** What is needed **
Which lines in the data below contain the word "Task"? Copy each of them.

---------- Record excerpts

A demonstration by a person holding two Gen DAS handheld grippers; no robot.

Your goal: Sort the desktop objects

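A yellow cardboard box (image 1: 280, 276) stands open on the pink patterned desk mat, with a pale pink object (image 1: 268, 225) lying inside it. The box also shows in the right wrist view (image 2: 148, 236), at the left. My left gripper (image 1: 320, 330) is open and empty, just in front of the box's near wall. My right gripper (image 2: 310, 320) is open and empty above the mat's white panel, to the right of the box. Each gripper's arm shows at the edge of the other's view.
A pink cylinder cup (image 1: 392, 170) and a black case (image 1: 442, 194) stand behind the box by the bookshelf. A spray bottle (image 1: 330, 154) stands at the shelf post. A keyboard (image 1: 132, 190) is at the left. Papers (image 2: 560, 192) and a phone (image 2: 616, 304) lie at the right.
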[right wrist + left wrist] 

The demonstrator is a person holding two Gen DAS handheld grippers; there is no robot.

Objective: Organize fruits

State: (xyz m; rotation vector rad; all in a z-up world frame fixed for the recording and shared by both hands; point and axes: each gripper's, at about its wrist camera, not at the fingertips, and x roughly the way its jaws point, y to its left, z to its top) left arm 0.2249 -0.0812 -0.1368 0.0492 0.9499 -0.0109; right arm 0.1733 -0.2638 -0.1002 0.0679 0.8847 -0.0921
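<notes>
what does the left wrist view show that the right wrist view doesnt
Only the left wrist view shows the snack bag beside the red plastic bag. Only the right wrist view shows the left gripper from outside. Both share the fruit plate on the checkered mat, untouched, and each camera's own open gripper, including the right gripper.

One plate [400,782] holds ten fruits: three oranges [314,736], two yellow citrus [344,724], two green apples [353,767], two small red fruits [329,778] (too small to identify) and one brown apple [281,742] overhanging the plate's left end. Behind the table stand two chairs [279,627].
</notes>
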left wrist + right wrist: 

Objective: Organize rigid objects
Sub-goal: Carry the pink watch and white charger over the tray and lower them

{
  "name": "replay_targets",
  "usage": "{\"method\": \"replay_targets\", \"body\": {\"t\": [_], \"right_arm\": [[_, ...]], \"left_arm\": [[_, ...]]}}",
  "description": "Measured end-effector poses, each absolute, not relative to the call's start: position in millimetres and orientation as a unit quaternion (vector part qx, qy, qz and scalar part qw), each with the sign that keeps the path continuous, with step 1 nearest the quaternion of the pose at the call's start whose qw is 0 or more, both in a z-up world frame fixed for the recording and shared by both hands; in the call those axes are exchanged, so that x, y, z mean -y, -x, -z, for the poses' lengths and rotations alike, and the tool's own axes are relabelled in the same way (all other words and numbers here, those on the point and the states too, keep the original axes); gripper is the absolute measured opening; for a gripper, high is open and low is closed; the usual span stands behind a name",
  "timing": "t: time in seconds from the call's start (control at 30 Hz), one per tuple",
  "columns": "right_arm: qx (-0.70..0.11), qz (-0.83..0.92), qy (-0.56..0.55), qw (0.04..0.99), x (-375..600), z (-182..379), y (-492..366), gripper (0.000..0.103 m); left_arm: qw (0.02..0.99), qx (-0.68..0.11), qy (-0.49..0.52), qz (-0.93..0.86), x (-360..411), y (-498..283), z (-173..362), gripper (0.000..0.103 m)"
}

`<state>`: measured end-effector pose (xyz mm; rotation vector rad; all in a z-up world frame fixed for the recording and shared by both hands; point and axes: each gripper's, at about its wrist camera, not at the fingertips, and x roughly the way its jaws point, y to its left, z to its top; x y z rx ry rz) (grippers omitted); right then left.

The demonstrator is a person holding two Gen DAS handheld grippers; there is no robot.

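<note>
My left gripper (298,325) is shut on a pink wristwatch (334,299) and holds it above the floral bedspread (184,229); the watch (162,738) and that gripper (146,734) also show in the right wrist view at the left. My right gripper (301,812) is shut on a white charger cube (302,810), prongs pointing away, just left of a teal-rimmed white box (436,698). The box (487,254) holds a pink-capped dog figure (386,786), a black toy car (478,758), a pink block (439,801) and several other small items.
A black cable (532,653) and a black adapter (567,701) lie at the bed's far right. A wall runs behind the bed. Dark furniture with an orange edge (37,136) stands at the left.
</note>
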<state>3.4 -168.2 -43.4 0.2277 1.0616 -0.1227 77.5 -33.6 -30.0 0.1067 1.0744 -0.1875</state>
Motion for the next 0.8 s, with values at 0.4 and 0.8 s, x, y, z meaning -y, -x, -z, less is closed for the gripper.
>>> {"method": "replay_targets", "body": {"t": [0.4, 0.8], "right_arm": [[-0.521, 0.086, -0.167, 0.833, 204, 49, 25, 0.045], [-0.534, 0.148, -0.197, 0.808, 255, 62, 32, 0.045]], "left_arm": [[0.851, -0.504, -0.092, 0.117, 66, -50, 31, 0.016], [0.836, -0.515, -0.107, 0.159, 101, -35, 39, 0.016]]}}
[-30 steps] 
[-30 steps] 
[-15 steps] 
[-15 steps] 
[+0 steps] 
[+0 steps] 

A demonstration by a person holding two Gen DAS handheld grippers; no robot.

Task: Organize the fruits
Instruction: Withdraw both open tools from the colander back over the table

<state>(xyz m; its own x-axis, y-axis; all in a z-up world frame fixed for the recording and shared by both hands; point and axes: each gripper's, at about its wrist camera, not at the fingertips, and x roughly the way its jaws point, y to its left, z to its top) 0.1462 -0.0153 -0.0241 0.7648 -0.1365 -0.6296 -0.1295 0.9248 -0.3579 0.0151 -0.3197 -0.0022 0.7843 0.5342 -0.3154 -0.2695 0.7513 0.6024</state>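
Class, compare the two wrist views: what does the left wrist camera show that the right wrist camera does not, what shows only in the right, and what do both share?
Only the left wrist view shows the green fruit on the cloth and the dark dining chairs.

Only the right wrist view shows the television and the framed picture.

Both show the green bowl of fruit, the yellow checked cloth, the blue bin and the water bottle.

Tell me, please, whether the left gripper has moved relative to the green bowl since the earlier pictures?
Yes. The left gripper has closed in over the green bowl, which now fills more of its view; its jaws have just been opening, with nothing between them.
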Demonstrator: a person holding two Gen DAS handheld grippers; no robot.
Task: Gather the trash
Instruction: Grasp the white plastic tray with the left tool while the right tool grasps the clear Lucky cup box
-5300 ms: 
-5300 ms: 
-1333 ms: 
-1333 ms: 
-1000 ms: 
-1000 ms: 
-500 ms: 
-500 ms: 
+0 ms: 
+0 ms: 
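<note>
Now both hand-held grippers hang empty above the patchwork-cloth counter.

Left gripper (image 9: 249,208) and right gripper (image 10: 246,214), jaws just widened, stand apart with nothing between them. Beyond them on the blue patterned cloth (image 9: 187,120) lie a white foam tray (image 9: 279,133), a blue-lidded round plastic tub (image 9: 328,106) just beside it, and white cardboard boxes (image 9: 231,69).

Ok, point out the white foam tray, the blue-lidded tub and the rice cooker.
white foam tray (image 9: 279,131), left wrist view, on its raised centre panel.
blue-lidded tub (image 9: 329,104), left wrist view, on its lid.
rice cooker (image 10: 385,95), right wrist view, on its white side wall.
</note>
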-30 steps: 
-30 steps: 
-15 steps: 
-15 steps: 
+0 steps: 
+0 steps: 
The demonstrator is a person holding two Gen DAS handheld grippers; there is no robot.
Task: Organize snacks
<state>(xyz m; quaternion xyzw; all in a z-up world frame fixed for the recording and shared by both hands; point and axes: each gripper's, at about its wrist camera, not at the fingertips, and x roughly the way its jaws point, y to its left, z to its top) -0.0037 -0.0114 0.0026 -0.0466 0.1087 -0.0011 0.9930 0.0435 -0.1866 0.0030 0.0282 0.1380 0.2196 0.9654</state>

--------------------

** Response for this exercise **
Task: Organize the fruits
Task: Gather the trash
Task: Organize snacks

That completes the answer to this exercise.